It is not often that I read a leader article and agree with everything in it but that is the case with yesterday’s Times (Tues, May 13 2014) headlined “Wanted: an Energy Policy”
Dealing as we do at the heart of the energy debate and often down at the sharp end with the general public it would appear that this chronic lack of an energy policy is having a profound impact. It seems to me that DECC, under the auspices of successive governments, has struggled to set out a credible energy policy or even to get the public to understand the parlous state of energy supplies. It is clear that the general public simply does not believe how close the country is to running out of energy or that they don’t have to face hard choices to retrieve the situation before it is too late.

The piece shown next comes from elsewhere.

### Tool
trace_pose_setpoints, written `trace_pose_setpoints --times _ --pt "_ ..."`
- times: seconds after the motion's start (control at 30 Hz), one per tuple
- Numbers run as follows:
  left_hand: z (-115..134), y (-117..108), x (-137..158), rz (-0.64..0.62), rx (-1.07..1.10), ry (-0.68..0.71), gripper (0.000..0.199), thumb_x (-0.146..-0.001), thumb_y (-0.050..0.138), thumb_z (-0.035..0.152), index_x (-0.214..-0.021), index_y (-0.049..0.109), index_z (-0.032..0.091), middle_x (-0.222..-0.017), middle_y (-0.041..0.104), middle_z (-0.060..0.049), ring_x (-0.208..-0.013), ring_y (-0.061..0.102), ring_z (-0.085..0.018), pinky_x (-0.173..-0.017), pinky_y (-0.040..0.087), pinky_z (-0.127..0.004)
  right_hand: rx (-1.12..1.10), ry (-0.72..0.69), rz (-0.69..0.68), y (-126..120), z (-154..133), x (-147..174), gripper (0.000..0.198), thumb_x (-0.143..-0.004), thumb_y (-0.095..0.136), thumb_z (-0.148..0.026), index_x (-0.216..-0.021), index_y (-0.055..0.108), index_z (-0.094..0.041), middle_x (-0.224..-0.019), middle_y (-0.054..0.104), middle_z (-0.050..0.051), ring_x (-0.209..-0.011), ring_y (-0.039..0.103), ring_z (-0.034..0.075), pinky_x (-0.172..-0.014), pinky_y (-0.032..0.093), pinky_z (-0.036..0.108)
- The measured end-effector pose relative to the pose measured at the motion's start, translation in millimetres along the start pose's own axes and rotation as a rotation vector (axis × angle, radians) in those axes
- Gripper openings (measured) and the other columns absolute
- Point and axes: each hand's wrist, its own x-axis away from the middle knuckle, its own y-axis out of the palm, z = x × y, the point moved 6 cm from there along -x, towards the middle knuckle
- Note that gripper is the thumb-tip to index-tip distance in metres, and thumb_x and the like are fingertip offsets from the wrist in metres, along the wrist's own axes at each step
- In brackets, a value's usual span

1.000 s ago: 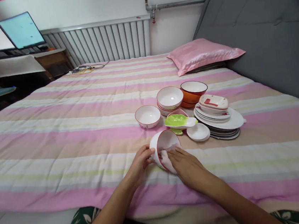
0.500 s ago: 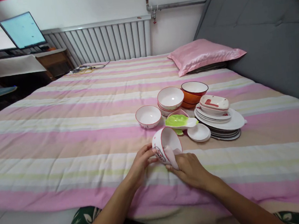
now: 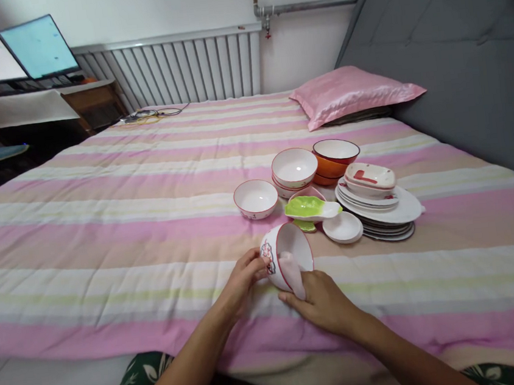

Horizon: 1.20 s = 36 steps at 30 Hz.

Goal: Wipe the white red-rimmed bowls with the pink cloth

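Note:
Tilted on its side above the bed's near part is a white bowl (image 3: 269,246) with a red rim and a flower print. My left hand (image 3: 246,279) grips its outer wall from the left. A pale pinkish cloth (image 3: 292,273) hangs over the bowl's lower rim, pinched in my right hand (image 3: 323,299), whose fingers reach inside the bowl while the thumb stays outside. Just beyond lies a green and white leaf-shaped dish (image 3: 309,208). A similar red-rimmed bowl (image 3: 256,199) stands upright behind, to the left.
Red-rimmed bowls (image 3: 295,167) and orange bowls (image 3: 332,166) are stacked farther back. To the right rise stacked plates (image 3: 408,206) under a rectangular dish (image 3: 370,176); a small white dish (image 3: 342,226) sits beside them. A pink pillow (image 3: 352,93) lies near the grey headboard (image 3: 454,61).
The bowl has turned slightly in my hands, with its flower print now higher. My right hand and the cloth have shifted a little down along the rim.

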Motion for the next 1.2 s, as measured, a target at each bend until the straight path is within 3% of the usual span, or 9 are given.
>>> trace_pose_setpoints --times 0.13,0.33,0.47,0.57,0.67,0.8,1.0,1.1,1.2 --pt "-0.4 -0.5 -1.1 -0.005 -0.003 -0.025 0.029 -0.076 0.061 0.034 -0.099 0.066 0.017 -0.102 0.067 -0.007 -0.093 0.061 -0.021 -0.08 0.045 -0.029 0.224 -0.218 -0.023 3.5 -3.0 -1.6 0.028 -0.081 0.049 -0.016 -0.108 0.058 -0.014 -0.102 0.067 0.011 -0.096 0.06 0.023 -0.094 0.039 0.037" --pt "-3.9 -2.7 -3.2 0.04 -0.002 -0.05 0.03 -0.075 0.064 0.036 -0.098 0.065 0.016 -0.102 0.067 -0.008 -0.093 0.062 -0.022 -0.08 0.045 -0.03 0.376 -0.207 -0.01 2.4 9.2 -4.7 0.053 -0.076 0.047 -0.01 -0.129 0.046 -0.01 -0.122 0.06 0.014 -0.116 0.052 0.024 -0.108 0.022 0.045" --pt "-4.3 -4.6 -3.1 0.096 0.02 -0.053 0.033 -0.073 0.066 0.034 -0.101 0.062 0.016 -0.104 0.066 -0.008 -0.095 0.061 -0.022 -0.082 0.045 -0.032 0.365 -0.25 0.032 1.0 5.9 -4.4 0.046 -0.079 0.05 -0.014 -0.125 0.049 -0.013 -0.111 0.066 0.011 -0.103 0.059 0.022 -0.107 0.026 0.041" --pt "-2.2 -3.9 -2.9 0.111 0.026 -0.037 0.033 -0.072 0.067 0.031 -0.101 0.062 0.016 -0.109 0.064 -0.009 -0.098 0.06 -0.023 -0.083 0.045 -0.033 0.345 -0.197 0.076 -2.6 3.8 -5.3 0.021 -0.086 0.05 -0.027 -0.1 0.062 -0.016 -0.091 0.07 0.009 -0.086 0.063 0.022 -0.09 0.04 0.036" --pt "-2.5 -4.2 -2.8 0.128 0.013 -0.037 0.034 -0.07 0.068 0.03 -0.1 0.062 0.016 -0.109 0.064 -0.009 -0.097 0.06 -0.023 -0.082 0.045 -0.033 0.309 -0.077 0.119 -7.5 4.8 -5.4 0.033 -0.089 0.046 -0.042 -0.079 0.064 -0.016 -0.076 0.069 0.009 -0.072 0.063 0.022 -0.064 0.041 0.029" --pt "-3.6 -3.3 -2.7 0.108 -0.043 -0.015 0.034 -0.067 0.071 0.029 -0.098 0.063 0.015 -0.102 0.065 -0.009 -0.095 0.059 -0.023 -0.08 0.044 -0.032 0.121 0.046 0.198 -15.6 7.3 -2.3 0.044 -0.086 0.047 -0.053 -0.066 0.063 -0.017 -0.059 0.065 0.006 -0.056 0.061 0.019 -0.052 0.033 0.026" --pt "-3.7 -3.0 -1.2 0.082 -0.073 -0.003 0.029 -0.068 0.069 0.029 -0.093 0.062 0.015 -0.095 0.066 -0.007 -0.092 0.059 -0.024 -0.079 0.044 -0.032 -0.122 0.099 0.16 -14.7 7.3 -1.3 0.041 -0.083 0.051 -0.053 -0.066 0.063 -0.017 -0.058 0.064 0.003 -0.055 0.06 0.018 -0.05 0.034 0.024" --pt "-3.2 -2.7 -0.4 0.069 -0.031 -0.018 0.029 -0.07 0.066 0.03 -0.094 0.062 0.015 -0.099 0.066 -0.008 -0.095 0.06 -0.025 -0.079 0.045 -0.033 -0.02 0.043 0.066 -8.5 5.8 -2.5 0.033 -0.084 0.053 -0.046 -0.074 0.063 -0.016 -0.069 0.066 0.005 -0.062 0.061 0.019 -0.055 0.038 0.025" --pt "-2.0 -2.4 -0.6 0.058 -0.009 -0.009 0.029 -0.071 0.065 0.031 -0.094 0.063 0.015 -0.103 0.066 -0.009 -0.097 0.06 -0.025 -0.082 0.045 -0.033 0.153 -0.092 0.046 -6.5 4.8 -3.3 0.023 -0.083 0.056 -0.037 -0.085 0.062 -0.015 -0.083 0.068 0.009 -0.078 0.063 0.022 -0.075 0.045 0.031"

At PPS we hold no particular candle for any specific technology and we are as involved as much in the whole range of renewables as we are in hydrocarbon extraction. What they all tend to have in common is that explaining the rationale for each of them is left almost entirely to the companies promoting the technology or their industry bodies. This is never going to work and it is time the Government woke up to it, if it is serious in wanting to get the energy infrastructure the nation so evidently needs actually built and not just talked about.
This is because the public nearly always believes that private sector promoters of energy schemes, renewable or otherwise, are fundamentally doing so for their own commercial reasons and as such are not part of a joined up strategy that will sustain the nation’s prosperity and well-being. Indeed our own research suggests that energy companies rank amongst the least trusted organisations in the private sector.
The public cannot be blamed for this as the issues involved are complex and few of the available solutions are very palatable, as most will involve a direct impact on communities one way or another. The days of out of sight and out of mind solutions, as epitomised by North Sea oil and gas, are sadly numbered. But our experience is that the public simply does not believe this. The only solution is that the government and the relevant authorities and regulators must commit to engaging with the public in a detailed and comprehensive manner.
This may not convince the public that a cogent energy policy actually exists but it may make us all wake up to the fact that the easy options are diminishing rapidly.